Tuesday, May 06, 2008

VP, Cabinet Watch, part 1: VP

I've discussed different ideas for VP, especially for Obama (who I most care about) here, here, and here. To recap these issues, for all three candidates, and to expand into a discussion of major cabinet officials.

Vice President:
  1. Hillary
    Don't know why I care, but I still think it's going to be Evan Bayh.

  2. Obama:
    I used to believe that he'd need some old white ex-Senator to offset his foreign policy credential problems, but over this long primary I think new pressures have arisen. First, his war-cred has been bolstered by new supporters like Sam Nunn. And since McCain is a warrior, there's no good way to offset that advantage except, possibly, with your own warrior (cue: Clark or Webb), but even then I'm not sure how much that will help. But, bottom line, while '04 was a "war" election, '08 is about the economy. Getting a warrior may be irrelevant; Obama needs managerial help. Ironically Bloomberg would be good for that, but as I've said before, the VP is about votes and perception not actual talent.

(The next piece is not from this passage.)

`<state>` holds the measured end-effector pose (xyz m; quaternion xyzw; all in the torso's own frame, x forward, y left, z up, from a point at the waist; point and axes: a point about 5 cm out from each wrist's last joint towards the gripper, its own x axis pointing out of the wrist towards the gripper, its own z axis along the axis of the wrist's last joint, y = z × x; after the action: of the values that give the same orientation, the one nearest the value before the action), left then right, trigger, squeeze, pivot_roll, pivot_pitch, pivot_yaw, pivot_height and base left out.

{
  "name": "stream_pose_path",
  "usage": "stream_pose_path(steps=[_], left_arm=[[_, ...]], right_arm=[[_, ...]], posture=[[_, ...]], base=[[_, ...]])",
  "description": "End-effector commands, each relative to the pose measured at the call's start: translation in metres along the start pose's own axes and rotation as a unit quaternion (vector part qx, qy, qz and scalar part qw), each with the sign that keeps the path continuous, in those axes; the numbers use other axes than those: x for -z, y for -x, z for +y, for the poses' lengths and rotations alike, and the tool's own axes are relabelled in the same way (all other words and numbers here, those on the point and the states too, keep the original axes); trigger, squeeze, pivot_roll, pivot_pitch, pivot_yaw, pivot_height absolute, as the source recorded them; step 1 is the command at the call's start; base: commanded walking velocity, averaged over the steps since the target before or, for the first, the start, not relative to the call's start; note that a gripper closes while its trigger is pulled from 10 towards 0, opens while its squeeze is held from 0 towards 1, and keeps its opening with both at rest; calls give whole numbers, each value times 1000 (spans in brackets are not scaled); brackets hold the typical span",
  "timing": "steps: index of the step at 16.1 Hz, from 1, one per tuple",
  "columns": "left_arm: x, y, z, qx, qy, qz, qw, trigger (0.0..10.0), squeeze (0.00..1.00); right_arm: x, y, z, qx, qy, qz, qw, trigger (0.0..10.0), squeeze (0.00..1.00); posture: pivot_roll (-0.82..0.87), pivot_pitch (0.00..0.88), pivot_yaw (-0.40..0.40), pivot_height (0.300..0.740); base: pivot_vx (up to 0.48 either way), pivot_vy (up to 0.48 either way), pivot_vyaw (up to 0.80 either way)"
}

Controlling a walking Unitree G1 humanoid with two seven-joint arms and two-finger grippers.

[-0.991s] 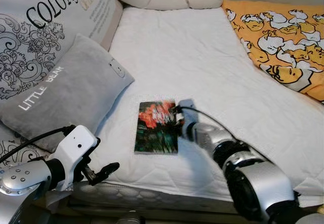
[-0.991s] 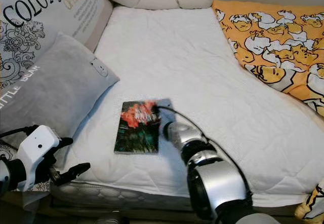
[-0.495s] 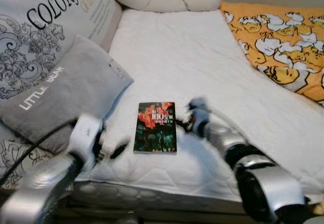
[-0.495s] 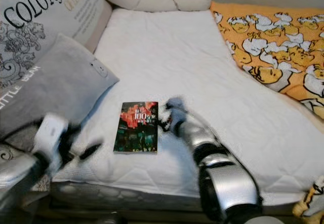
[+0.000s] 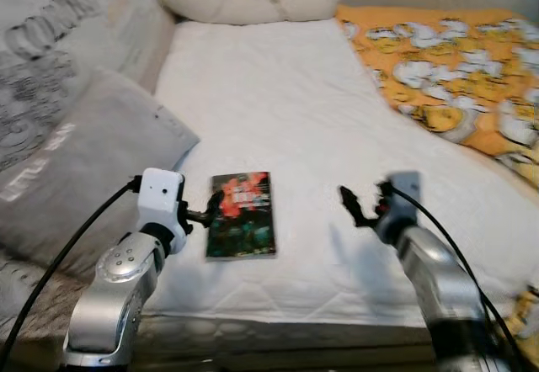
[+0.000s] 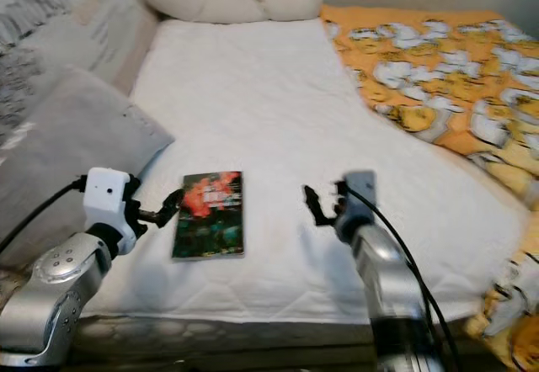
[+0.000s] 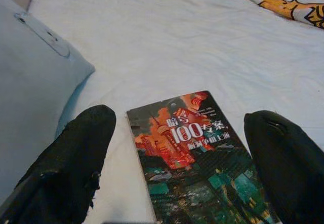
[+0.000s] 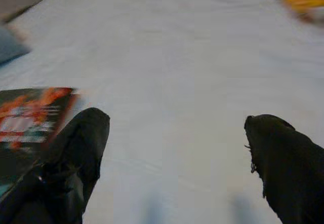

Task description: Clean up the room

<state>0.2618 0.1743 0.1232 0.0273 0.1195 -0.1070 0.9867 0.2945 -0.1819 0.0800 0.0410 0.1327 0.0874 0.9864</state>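
A paperback book (image 5: 242,214) with a red and dark green cover lies flat on the white bed sheet (image 5: 278,94), near the front edge. My left gripper (image 5: 210,208) hovers at the book's left edge. It is open, and in the left wrist view the book (image 7: 202,153) lies between its two black fingers (image 7: 71,168). My right gripper (image 5: 352,206) is open over bare sheet, a short way right of the book. In the right wrist view the book (image 8: 30,112) sits off beside one finger (image 8: 81,148). Neither gripper holds anything.
A grey pillow (image 5: 76,170) leans against a large printed cushion (image 5: 50,61) on the left. A cream bolster (image 5: 244,2) lies along the head of the bed. An orange duck-print blanket (image 5: 455,77) covers the right side. The mattress front edge (image 5: 278,330) runs below the book.
The camera has shifted. My left gripper rose from the bed's front edge to the book's left side. My right gripper pulled away from the book to the right.
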Motion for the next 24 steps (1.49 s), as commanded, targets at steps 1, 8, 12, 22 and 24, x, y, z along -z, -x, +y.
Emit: stream_pose_path(steps=[1, 8, 12, 22, 24], left_arm=[[0, -2, 2, -12, -6, -1, 1000, 10000, 0], [-3, -7, 12, -34, -39, -2, 999, 10000, 0], [-5, -8, 11, -36, -38, -6, 999, 10000, 0], [-14, -12, 13, -38, -22, -27, 999, 10000, 0], [-14, -12, 13, -29, -21, -29, 999, 10000, 0]], right_arm=[[-6, 9, -4, 24, 4, -13, 1000, 10000, 1000], [-10, 21, 19, 46, 13, -17, 999, 10000, 1000], [-10, 24, 20, 51, -9, -21, 998, 10000, 1000], [-9, 19, 28, 33, -19, -10, 999, 10000, 1000], [-8, 18, 31, 33, -20, -8, 999, 10000, 1000]], posture=[[-8, 0, -21, 740], [24, 0, -30, 740], [28, 0, -35, 740], [42, 0, -29, 740], [31, 0, -22, 740]], base=[[0, -480, 0], [0, -480, 0], [0, -480, 0], [0, -320, 0], [0, 0, 0]])
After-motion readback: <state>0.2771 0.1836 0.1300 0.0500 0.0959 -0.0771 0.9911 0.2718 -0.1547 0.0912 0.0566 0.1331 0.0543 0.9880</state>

    In the past few weeks, many have stated that Hillary's polarizing presence is almost forcing that she be put on the ticket. Even Sullivan has floated the idea, but (as I emailed him), this idea is daft and to suggest it means that Hillary has managed to get into your head. It is what she wants right now, but it would add all of her negatives with the only positive coming from her disgruntled supporters and surrogates who, I must reiterate, are die-hard Democrats. The people who support her because they can't vote for a 46 year old, and/or an African American, won't vote for Obama just because Hillary is there. If so, who needs her to offset the young/race biases... anybody and everybody would help.

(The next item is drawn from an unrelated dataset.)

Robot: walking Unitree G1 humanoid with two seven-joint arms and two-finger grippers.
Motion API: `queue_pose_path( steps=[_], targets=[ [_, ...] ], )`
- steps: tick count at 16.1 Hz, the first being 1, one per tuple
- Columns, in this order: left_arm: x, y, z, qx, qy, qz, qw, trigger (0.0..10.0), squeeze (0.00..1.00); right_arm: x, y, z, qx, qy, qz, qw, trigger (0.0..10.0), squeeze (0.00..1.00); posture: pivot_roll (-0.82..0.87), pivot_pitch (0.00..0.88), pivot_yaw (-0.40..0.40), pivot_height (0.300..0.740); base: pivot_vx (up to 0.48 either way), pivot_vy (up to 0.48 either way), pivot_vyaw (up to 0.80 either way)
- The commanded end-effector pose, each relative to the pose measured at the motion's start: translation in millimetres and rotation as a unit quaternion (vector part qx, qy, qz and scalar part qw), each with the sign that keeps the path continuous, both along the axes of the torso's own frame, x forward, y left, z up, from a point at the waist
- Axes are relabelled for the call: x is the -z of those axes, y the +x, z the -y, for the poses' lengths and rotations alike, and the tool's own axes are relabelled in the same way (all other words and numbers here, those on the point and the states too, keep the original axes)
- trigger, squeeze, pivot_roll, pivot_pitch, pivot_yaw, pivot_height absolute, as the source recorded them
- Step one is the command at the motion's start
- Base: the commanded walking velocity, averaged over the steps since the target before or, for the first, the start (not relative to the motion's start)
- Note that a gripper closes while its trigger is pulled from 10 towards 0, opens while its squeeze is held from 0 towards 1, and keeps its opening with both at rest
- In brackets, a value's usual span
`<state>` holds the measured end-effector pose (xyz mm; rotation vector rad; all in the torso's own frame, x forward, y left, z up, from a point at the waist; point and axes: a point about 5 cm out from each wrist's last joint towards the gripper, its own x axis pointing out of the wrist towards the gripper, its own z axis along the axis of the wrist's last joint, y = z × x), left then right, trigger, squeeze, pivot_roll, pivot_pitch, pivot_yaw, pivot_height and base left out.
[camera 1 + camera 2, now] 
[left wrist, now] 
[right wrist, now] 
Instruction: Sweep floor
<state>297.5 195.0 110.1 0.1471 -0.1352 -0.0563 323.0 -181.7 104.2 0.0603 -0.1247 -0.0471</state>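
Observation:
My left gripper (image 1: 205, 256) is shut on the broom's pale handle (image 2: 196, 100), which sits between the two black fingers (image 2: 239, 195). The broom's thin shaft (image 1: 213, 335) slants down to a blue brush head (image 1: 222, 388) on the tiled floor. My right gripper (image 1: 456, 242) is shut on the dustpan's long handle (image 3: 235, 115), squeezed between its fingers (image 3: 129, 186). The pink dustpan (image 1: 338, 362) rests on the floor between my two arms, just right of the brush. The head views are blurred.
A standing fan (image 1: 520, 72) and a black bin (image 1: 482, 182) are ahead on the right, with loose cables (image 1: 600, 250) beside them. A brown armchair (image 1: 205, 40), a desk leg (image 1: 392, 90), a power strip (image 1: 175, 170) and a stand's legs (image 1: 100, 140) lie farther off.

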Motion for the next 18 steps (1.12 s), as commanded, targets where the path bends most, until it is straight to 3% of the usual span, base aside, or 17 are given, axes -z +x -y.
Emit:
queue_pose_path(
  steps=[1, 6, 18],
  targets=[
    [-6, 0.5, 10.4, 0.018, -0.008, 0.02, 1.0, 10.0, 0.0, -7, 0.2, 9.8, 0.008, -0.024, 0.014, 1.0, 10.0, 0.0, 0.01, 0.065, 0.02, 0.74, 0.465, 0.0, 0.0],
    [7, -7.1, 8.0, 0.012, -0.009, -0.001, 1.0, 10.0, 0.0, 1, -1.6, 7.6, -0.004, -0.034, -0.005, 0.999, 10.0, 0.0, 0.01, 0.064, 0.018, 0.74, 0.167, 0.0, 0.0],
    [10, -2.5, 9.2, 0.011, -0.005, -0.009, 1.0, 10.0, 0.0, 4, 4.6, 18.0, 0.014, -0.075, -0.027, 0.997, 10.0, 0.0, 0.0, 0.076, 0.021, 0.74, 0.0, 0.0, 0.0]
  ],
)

    Moreover, a lot of her support comes from people who want to vote for 4 more years of Bill Clinton. Why else would the guns-and-church crackers, who think that Obama is a crack smoking Muslim terrorist, support the pantsuit posterchild of feminism?! It's because she's married to "the Big Dog" who is a card-carrying member of the Good Ol' Boy Klub. And you won't get 4 years of Bill again unless she's in the #1 slot; because if she's #2, then what more influence does the VP's spouse have over policy than he would if he were on his own? Billy C will be able to advise Obama better as a freelancer (no government oversight if he's just called three times a day) as opposed to being in the executive branch again.

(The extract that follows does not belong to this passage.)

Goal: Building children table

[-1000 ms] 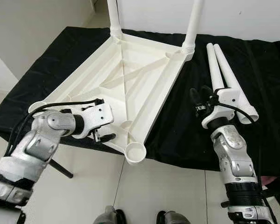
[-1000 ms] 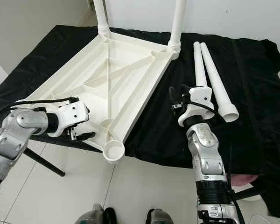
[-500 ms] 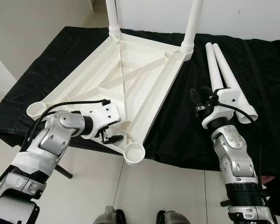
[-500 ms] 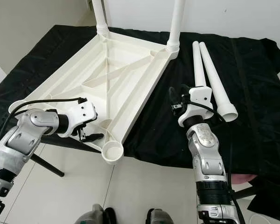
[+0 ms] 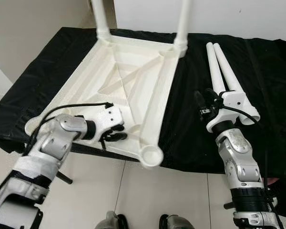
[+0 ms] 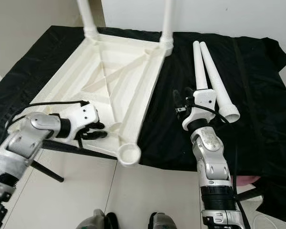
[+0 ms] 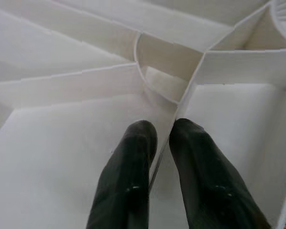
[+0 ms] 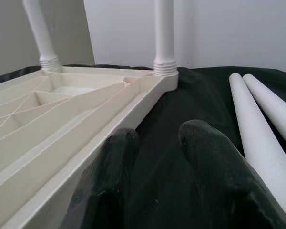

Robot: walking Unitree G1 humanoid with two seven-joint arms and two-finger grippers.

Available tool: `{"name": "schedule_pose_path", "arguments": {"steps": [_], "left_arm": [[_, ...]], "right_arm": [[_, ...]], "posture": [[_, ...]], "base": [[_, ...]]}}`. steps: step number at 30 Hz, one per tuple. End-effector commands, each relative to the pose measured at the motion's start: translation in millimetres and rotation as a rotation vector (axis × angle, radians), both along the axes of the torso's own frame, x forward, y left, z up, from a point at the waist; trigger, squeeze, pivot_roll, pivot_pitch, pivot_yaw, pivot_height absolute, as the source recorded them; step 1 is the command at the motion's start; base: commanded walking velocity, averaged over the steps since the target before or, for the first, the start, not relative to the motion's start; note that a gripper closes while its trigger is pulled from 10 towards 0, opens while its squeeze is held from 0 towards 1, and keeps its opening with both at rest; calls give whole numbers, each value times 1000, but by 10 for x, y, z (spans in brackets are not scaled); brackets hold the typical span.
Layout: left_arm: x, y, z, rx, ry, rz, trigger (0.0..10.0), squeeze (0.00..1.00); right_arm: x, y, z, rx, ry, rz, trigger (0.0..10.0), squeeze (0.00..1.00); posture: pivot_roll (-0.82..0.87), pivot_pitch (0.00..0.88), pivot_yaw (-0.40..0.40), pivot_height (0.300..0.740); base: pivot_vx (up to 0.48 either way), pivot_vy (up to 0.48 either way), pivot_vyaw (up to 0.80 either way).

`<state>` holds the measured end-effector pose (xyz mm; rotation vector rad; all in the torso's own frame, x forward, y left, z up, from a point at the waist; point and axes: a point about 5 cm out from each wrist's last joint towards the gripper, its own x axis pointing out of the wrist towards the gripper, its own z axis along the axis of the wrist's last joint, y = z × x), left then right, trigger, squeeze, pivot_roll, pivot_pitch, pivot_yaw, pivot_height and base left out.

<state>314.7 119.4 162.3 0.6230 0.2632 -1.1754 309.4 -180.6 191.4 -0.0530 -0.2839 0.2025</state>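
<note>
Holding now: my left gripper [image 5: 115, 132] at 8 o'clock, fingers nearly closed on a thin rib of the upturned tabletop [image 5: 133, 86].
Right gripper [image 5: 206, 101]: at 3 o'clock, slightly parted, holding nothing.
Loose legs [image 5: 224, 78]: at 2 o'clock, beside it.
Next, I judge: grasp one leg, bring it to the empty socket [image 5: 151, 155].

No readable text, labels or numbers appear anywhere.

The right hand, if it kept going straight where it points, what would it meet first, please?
Probably only the black cloth: the right hand aims between the tabletop and the loose legs.
</note>
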Motion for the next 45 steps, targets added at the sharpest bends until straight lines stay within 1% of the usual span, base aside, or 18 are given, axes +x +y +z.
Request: {"name": "schedule_pose_path", "arguments": {"steps": [1, 4, 12, 15, 17, 18, 24, 25, 29, 30, 31, 32, 36, 39, 40, 43, 44, 45], "left_arm": [[-3, 78, -72, -13, 19, 87, 0, 0], [-13, 17, -82, -32, 14, 88, 0, 0], [31, -493, -14, -189, -45, 104, 0, 0], [43, -614, -20, -192, -56, 93, 0, 0], [42, -655, -23, -191, -58, 84, 627, 0], [35, -681, -20, -186, -66, 68, 10000, 0], [-6, -699, 37, -220, -70, 30, 10000, 0], [-8, -689, 78, -244, -69, 34, 10000, 1000], [-15, -664, 123, -246, -89, 36, 10000, 1000], [-34, -636, 166, -243, -105, 31, 10000, 384], [-34, -636, 166, -243, -105, 31, 10000, 384], [-59, -617, 206, -241, -120, 23, 10000, 0], [-85, -605, 237, -239, -132, 14, 10000, 0], [-126, -608, 438, -389, -138, 75, 10000, 0], [-126, -608, 438, -389, -138, 75, 10000, 0], [-115, -603, 522, -501, -121, 134, 10000, 0], [-107, -595, 540, -560, -104, 179, 10000, 0], [-107, -595, 540, -560, -104, 179, 10000, 0]], "right_arm": [[-4, 18, -8, -2, 2, 2, 10000, 0], [-2, 20, -9, -1, 2, 2, 10000, 0], [13, 34, -11, 4, 6, 6, 10000, 0], [14, 42, -10, 2, 6, 8, 10000, 0], [14, 46, -9, 0, 5, 10, 10000, 0], [13, 48, -9, 0, 5, 10, 10000, 0], [14, 44, -8, -1, 4, 5, 10000, 0], [10, 39, -9, 0, 4, 3, 10000, 0], [6, 37, -13, 1, 5, 1, 10000, 0], [6, 40, -17, 4, 6, 0, 10000, 0], [6, 40, -17, 4, 6, 0, 10000, 0], [7, 41, -20, 5, 6, -2, 10000, 0], [11, 43, -21, 7, 6, -3, 10000, 0], [69, 61, -22, -4, 22, -49, 10000, 0], [69, 61, -22, -4, 22, -49, 10000, 0], [122, 15, -26, 10, 42, -121, 10000, 0], [168, -45, -13, 38, 55, -183, 10000, 1000], [168, -45, -13, 38, 55, -183, 10000, 1000]], "posture": [[-120, 126, 79, 740], [-120, 126, 79, 740], [-112, 126, 70, 740], [-112, 126, 70, 740], [-112, 126, 70, 740], [-112, 126, 70, 740], [-117, 124, 68, 740], [-121, 124, 71, 740], [-122, 124, 73, 740], [-122, 124, 73, 740], [-122, 124, 73, 740], [-117, 125, 72, 740], [-117, 125, 72, 740], [-106, 120, 71, 740], [-106, 120, 71, 740], [-99, 113, 69, 740], [-99, 113, 69, 740], [-99, 113, 69, 740]], "base": [[0, 0, 0], [0, 0, 0], [0, 0, 0], [0, 0, 0], [0, 0, 0], [0, 0, 0], [0, 0, 0], [0, 0, 0], [0, 0, 0], [0, 0, 0], [0, 0, 0], [0, 0, 0], [0, 0, 0], [0, 0, 0], [0, 0, 0], [0, 0, 0], [0, 0, 0], [0, 0, 0]]}}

    Bottom line, I'm sticking with my analysis from here - the only bloc that will leave the party if Hillary ain't on the ticket are the over-50s women. And they can be mollified with a woman VP. I'm sticking with Sebelius or Napolitano.

  3. McCain
    I haven't thought about this as much recently. I thought he'd need a die-hard conservative, but that looks less likely. It does depend on who is the Democrat. I used to think Brownback; recently people have floated as the top 2: Pawlenty (Gov. MN) or Crist (Gov. FL). Some even have suggested Sec. of State Rice. However knowing McCain as well I do (we shot skeet back in the 1960s), and reading a bunch of articles, I think these things are clear: McCain is a military man through-and-through; he will want a veteran and a strong national-security ticket. This rules out anybody who doesn't have decent war experience. Christ and Pawlenty aren't veterans. And Rice? While it's great for pundits and predictors, I think it's D.O.A. Because for all of McCain's lack of general knowledge, I think he's smart enough to know that Rice is a total Bush-toady and incompetent. Anybody from the Bush cabinet will be poison in '08 (doing to McCain what Hillary would do to Obama) and Rice is one of the worst: responsible for both 9/11 and Iraq. Yipe.

    To my eyes the favorite for VP would be McCain's senate foxhole buddy Lindsey Graham (Sen. SC). The two are connected at the hip; both are "mavericks" in the GOP (meaning they are all bluster, no action) and I think McCain's going to go for comfort over electoral math. Graham is 53, a veteran, as true-red conservative as McCain (which is considerable, in the old sense). I'd put money on this.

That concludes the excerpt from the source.